* [Description of the task]:
In the entries below, find the line with "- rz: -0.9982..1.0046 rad" and the line with "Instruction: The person". Reproduce those two lines and every line between them exactly, and nothing more.

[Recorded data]
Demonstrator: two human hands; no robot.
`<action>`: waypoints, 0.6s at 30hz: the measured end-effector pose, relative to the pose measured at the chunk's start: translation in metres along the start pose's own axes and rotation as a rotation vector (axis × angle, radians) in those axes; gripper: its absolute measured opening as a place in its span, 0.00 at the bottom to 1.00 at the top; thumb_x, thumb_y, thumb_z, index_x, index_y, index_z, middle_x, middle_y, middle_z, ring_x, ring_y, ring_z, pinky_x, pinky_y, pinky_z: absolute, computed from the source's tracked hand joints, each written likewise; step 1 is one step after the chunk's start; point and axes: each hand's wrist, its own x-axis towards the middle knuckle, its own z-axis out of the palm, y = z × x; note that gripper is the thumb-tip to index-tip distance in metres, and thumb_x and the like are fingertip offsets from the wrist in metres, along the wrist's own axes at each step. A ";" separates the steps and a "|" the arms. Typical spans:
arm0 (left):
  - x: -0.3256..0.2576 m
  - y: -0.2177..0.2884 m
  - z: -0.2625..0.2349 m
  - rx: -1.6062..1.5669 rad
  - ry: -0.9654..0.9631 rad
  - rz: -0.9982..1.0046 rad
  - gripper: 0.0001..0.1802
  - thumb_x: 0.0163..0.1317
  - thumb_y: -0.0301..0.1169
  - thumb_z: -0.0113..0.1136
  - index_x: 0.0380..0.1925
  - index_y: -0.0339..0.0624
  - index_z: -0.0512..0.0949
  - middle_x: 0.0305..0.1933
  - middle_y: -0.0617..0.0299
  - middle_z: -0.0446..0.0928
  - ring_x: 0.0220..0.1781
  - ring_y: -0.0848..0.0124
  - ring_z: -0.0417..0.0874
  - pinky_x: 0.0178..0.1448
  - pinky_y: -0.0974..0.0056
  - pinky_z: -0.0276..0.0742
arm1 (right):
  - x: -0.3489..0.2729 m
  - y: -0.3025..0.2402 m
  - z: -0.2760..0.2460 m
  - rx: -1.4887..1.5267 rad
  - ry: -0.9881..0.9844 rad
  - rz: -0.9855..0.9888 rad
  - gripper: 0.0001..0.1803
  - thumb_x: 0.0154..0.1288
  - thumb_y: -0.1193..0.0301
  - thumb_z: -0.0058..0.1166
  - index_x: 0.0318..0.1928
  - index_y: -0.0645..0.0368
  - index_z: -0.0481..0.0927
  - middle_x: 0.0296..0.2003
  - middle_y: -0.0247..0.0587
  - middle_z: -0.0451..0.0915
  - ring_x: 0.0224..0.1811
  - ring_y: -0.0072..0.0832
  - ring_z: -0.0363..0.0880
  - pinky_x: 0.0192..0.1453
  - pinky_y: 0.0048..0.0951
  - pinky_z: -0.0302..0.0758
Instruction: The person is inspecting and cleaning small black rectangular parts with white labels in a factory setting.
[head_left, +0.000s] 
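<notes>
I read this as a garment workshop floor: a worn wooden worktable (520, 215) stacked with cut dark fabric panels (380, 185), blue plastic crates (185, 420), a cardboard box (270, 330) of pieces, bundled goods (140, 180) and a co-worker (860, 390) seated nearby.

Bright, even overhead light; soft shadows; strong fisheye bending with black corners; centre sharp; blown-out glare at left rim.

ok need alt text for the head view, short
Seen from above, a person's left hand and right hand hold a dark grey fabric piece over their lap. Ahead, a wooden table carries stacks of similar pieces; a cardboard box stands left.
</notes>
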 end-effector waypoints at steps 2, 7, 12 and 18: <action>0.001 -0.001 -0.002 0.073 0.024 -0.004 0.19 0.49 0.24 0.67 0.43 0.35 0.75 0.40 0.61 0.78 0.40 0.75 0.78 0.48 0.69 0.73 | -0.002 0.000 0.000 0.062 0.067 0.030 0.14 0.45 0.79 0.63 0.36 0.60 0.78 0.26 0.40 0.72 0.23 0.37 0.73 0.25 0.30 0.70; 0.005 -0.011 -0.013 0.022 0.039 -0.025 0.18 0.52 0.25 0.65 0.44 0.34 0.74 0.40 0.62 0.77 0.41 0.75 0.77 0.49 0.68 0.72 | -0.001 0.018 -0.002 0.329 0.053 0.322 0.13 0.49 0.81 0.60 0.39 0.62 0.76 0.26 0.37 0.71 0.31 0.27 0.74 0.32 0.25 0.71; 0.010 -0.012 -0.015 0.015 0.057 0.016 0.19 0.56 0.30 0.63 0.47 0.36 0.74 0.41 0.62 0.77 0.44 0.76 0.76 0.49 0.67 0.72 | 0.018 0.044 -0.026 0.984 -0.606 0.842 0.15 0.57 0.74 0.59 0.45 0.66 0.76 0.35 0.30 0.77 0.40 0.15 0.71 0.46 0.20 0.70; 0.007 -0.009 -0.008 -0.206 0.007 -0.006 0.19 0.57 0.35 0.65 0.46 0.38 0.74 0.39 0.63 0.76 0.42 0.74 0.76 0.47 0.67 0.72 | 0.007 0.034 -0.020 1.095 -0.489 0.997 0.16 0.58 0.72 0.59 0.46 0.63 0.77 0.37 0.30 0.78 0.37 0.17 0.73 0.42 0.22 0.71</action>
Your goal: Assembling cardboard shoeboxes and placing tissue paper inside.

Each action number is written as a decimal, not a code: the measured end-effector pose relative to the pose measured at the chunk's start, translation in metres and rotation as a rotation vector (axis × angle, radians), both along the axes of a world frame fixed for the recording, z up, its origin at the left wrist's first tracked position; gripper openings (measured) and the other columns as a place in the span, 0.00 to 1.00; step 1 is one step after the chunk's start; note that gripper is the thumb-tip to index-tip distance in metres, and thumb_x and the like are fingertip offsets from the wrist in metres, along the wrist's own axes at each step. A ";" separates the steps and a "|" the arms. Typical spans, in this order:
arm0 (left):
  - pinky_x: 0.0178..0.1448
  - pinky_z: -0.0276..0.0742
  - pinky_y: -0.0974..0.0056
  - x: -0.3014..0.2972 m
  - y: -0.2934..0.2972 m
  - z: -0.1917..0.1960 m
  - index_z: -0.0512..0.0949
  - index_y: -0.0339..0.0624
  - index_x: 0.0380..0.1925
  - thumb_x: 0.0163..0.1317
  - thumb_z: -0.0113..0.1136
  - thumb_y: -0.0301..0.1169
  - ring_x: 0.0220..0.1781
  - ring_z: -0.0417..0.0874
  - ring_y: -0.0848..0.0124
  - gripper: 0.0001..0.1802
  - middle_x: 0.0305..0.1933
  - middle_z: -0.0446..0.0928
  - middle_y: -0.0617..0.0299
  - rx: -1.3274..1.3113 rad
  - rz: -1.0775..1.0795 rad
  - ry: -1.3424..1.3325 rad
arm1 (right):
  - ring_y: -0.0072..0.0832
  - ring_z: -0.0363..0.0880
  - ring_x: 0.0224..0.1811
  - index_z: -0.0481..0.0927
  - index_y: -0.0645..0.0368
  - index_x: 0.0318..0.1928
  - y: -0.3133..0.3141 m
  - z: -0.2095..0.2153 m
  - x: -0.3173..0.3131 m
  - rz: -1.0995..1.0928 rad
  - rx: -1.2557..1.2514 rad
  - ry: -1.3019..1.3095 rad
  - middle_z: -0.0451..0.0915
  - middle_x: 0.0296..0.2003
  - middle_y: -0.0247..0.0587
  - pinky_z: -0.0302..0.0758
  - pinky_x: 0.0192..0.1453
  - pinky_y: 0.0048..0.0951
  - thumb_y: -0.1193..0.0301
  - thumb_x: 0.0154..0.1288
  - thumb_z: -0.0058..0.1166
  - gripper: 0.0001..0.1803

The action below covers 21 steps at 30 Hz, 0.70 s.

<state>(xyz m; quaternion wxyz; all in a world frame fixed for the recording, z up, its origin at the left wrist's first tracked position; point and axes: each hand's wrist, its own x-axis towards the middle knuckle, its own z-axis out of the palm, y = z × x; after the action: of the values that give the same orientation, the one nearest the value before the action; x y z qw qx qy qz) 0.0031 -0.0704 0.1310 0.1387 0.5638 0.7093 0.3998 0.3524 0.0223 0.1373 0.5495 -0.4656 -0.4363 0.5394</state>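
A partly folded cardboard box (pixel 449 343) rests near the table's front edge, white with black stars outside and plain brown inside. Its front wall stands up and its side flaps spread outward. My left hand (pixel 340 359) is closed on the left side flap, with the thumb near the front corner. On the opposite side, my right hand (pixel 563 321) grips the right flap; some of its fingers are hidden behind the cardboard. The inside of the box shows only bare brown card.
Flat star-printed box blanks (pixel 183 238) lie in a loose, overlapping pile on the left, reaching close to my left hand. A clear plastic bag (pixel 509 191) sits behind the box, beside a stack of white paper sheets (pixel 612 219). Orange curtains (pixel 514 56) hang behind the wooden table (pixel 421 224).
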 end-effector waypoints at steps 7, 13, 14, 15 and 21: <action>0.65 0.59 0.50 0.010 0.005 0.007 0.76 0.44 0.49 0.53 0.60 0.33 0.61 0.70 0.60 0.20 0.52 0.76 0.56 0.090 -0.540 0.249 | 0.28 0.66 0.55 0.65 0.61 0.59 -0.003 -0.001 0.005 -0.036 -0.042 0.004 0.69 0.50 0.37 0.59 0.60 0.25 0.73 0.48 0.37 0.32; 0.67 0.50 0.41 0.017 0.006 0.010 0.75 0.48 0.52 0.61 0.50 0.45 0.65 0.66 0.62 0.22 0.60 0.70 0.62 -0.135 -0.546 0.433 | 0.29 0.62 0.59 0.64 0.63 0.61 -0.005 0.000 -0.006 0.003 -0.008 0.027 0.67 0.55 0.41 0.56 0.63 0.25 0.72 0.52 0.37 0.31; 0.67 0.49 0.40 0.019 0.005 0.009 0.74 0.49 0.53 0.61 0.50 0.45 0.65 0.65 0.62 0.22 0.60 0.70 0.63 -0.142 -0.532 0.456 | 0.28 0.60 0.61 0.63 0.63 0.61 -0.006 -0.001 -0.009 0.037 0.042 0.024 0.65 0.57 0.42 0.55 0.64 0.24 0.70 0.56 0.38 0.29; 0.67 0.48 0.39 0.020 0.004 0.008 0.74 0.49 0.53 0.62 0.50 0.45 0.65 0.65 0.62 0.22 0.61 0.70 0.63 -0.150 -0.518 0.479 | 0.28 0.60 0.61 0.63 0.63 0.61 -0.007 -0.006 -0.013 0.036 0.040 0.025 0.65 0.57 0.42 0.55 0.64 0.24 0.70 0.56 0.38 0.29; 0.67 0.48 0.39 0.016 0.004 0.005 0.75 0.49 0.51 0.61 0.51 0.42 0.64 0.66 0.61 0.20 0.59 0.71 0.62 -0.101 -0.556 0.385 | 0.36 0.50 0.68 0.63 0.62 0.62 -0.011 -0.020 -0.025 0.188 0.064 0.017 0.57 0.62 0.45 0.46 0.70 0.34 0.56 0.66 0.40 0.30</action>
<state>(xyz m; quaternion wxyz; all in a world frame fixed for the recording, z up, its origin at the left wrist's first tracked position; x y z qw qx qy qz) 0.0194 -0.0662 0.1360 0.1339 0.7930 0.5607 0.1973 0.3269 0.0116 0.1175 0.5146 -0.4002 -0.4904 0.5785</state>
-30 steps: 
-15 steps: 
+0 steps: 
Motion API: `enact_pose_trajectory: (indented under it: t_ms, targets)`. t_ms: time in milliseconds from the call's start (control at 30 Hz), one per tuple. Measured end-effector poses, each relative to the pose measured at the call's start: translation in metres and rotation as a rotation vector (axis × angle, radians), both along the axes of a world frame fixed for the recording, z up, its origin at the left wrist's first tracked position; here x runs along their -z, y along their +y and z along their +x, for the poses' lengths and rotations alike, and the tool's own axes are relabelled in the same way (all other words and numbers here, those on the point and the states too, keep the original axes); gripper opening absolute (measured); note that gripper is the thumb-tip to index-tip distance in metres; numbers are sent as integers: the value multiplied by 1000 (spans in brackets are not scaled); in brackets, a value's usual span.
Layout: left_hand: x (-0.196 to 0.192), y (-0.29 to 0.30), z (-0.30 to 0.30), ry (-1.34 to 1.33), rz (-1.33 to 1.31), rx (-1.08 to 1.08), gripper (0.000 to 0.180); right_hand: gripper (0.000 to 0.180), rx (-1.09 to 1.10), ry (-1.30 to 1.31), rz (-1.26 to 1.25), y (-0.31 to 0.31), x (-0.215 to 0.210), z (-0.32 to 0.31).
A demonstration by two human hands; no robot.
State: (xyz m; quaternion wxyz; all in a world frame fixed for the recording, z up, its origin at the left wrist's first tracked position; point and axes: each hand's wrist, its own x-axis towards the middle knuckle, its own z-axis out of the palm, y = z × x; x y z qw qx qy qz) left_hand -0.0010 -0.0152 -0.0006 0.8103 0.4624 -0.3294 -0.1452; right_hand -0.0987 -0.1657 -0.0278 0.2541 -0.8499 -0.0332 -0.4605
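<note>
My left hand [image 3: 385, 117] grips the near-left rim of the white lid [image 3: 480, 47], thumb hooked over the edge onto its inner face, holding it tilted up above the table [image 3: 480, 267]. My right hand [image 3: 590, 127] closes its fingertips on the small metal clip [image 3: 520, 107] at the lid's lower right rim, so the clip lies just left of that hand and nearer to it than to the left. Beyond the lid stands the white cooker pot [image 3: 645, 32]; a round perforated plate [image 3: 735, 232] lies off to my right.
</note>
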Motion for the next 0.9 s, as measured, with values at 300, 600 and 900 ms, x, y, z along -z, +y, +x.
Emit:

* [Response]:
  - rz: -0.9982..1.0046 rad
  - gripper: 0.0001..0.1802
  - thumb_x: 0.0163..0.1317
  - thumb_y: -0.0301..0.1169
  - thumb_z: -0.0113..0.1136
  - index_x: 0.0380..0.1925
  - index_y: -0.0339..0.0624
  - index_z: -0.0512..0.0949
  - middle_x: 0.0305..0.1933
  - middle_y: -0.0617..0.0299
  - middle_z: -0.0446..0.0928
  - ring_x: 0.0220..0.1781
  - ring_y: -0.0848..0.0124
  - ring_z: -0.0417..0.0874
  - pinky_x: 0.0178..0.1448
  - pinky_y: -0.0974..0.0056
  - pinky_z: -0.0276..0.0742
arm1 (right):
  - x: -0.3489..0.2729 m
  - y: -0.3025..0.2402 m
  - z: -0.2760..0.2460 m
  - rx: -1.4887..1.5267 rad
  - ry: -0.9881..0.9844 rad
  - rz: -0.9855..0.9888 rad
  - gripper: 0.0001..0.1803
  - thumb_x: 0.0154..0.1288
  - thumb_y: -0.1193..0.0301
  - thumb_z: -0.0058..0.1166
  - index_x: 0.0318..0.1928
  - index_y: -0.0645..0.0368
  - index_z: -0.0481..0.0927
  - middle_x: 0.0296..0.2003
  - middle_y: -0.0247..0.0587
  - middle_z: -0.0451..0.0915
  - ring_x: 0.0224..0.1811
  - ring_y: -0.0072..0.0832
  - ring_z: -0.0363..0.0880
  - pinky_x: 0.0192..0.1453
  - pinky_y: 0.0048..0.0951
  - pinky_z: -0.0302..0.0758
Instruction: The person is inspecting and cleaning small black rectangular parts with white labels in a factory setting.

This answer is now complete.